When the tipping point is reached, they'll move, and aggressively. But this is a matter of maximizing total revenue. If revenue is maximized by delaying VoIP, that's what carriers will do. If revenue is maximizing by making POTS more attractive, that's what they'll do.
Such carrier behavior is not "dumb." It is planned. In fact, other industries have been "dumb."
In fact, the music industry seems not to have understood the threat or the changes posed by digital media.
You can be quite sure the video industry has learned from that experience and is anything but complacent. No serious video executive takes user-generated content lightly. Everybody is taking steps to participate in a broader media landscape, though nobody yet knows how the business models will play out.

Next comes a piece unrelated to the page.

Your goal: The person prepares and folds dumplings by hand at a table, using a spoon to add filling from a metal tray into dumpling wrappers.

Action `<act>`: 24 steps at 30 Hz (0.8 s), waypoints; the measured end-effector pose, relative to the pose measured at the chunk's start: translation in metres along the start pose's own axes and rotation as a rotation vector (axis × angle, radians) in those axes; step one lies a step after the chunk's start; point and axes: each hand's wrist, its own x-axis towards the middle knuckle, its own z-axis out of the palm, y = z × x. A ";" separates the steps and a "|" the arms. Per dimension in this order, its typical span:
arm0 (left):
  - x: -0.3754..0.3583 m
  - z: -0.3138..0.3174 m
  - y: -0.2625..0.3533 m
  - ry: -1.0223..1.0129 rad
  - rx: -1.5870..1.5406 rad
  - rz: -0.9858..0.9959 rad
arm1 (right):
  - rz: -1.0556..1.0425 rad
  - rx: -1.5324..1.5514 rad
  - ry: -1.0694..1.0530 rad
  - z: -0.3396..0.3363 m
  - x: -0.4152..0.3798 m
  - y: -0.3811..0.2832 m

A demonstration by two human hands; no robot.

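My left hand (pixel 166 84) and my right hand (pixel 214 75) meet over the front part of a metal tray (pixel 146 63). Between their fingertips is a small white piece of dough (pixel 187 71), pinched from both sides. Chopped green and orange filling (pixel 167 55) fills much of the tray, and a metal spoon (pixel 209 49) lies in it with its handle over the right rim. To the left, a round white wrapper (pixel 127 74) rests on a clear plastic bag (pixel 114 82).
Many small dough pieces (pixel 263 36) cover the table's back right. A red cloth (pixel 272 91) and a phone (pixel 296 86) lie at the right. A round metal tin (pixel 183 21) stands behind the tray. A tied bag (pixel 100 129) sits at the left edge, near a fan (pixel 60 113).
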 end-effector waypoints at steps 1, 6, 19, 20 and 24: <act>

Of course, that also means nobody is going to sneak up on video incumbents. They know exactly where to look for opportunities and threats, and are doing so. IP video will not be a replay of VoIP, in terms of executive denial, simply because tipping points might be somewhat clearer, and because change in the video software space will not entail the massive capital spending carriers must yet contend with in migrating to a broadband, all-IP future.
Video contestants will move faster than you might think.
Labels:
cable,
cable modem,
DSL,
telcos,
user generated content,
user generated video
Gary Kim has been a digital infra analyst and journalist for more than 30 years, covering the business impact of technology, pre- and post-internet. He sees a similar evolution coming with AI. General-purpose technologies do not come along very often, but when they do, they change life, economies and industries.